Say how many lines in the records contain the string "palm". Nothing but the number should be given.
[Start of section]
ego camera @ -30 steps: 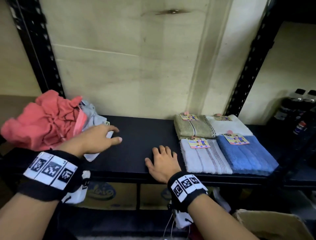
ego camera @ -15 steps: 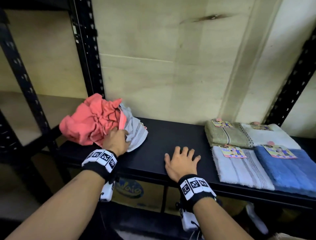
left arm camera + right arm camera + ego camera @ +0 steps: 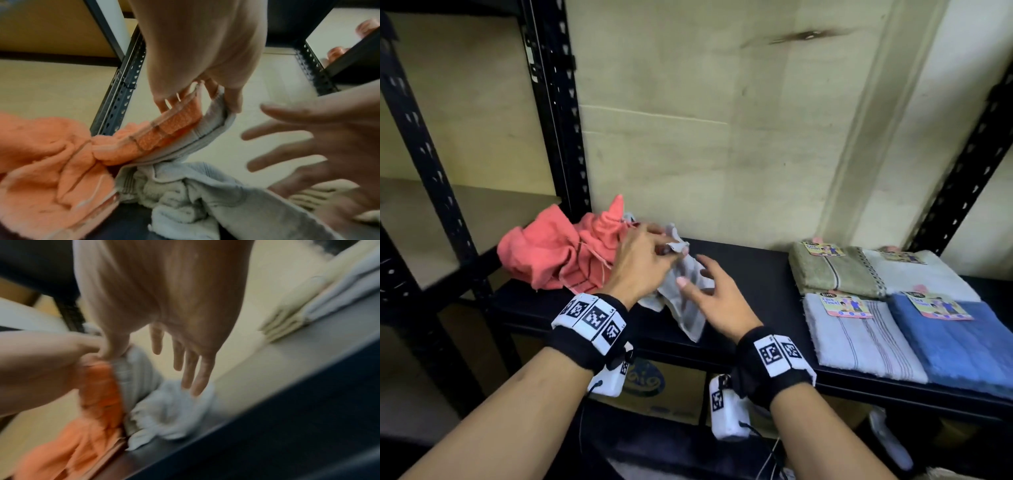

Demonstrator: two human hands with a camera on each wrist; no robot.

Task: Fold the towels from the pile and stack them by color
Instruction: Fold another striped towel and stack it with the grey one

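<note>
Two towels sit under my left hand [image 3: 643, 260]: its fingers [image 3: 233, 100] pinch grey towel [image 3: 685, 298] hem with coral towel [image 3: 558, 250] edge, presumably separating them, right hand [image 3: 717, 296] spread alongside.

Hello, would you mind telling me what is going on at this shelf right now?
A person is sorting towels on a black shelf. Their left hand pinches the edge of a grey towel lifted from the pile, with an edge of the crumpled pink towel caught in the same grip. The right hand is open with fingers spread, next to the hanging grey cloth. To the right lie four folded towels: olive, white, grey striped and blue.
</note>
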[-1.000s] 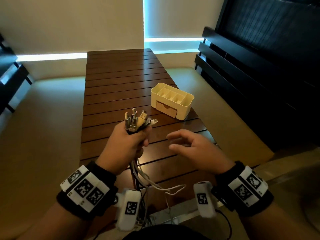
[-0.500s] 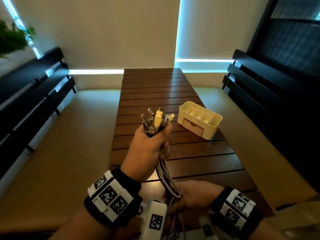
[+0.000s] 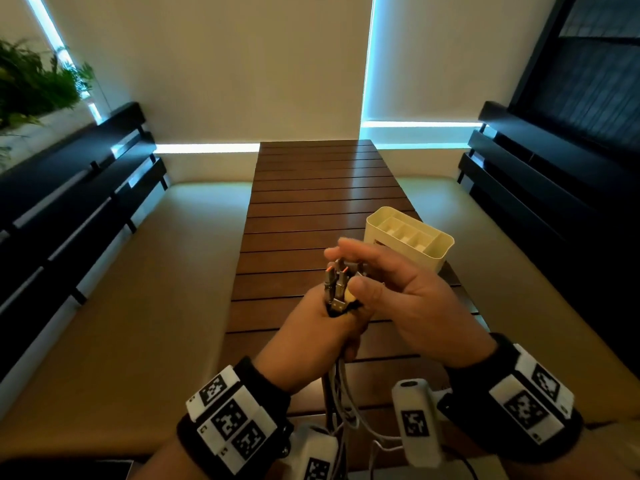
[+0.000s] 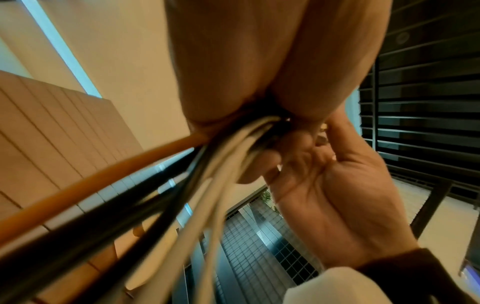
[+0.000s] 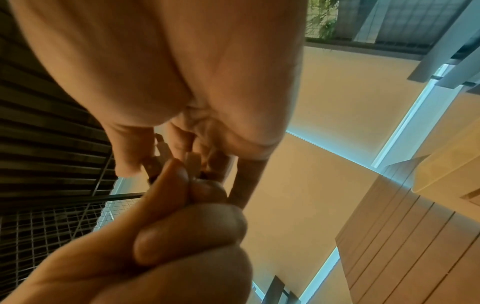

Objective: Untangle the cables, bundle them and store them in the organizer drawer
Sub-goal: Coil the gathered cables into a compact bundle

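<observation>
My left hand (image 3: pixel 311 327) grips a bundle of cables (image 3: pixel 341 386) upright over the near half of the table. Their plug ends (image 3: pixel 334 282) stick out above the fist. The loose lengths hang below it: orange (image 4: pixel 103 176), black and white cables (image 4: pixel 207 195). My right hand (image 3: pixel 367 268) curls over the plug ends, its thumb and fingers pinching them (image 5: pixel 192 160). The cream organizer (image 3: pixel 440 251) stands on the table just behind the right hand. Its top compartments are bare and its drawer front is mostly hidden by the hand.
The slatted wooden table (image 3: pixel 322 188) runs away from me to the wall. Beige bench cushions (image 3: pixel 138 289) lie on both sides of it, backed by dark slatted rails (image 3: pixel 69 188). A green plant (image 3: pixel 31 81) sits at the upper left.
My right hand came up from the hanging cables below the left fist and closed on the plug ends above it. The left hand kept its grip. The head view tilted up.
</observation>
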The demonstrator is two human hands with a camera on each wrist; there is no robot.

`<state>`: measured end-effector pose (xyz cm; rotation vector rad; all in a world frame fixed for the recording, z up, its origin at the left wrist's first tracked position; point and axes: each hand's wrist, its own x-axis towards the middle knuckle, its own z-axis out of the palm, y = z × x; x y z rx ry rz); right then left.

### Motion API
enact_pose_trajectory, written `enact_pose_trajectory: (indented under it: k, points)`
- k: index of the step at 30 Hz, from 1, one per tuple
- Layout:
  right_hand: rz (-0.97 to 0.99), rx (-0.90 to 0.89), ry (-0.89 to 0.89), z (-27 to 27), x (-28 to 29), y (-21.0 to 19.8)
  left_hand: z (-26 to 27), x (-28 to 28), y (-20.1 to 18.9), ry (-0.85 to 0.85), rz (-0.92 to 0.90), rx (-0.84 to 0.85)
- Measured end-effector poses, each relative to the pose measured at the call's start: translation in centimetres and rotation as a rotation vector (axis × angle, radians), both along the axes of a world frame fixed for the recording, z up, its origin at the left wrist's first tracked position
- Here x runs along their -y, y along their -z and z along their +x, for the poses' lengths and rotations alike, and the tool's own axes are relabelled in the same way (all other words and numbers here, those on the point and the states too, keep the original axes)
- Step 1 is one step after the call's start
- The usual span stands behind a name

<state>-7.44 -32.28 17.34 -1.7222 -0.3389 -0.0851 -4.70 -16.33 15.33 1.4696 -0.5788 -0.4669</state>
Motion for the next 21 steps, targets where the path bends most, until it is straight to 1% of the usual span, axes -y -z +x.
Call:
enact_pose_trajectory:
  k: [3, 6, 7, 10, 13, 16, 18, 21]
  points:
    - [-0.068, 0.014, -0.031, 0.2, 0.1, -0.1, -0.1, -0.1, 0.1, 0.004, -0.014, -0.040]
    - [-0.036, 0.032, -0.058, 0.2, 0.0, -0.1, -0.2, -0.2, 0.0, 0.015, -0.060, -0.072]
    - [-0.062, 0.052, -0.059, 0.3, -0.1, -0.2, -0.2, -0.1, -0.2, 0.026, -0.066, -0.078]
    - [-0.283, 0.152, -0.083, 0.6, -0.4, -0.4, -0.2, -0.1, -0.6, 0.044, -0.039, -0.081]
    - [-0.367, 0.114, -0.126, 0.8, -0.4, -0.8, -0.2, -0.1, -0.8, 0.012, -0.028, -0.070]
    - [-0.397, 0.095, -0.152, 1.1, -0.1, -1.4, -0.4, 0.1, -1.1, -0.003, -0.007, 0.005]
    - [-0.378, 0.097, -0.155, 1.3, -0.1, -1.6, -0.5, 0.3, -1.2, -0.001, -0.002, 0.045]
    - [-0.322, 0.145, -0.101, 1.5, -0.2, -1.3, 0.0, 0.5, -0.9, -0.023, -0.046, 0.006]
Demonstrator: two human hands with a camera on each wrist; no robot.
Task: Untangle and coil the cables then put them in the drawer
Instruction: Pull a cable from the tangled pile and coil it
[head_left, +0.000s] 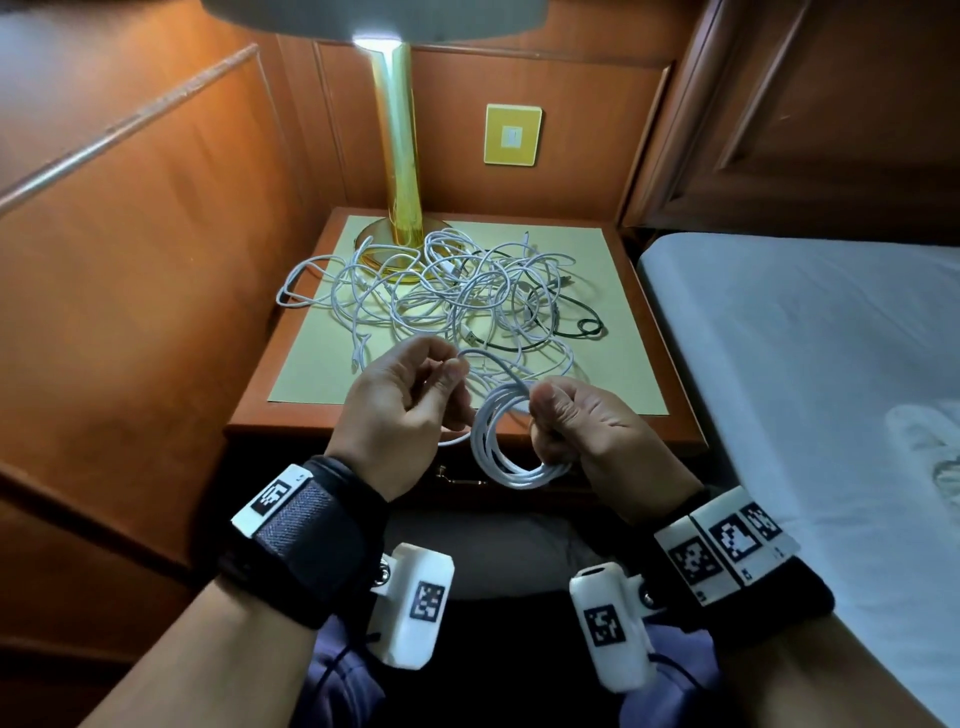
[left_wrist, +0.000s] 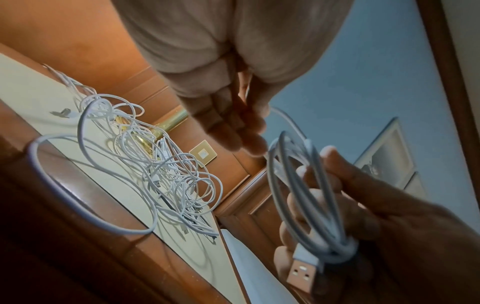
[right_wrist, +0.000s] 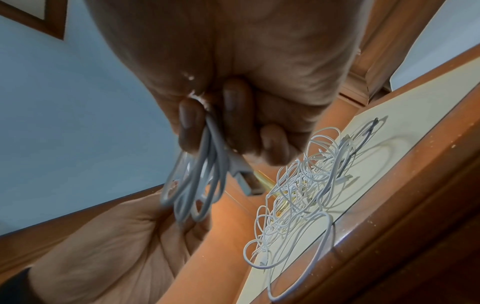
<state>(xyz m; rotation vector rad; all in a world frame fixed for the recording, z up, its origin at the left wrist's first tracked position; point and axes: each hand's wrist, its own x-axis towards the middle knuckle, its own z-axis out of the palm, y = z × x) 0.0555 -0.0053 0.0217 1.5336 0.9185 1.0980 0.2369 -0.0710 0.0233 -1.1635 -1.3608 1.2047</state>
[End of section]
- **RESULT OF THE TASK**
2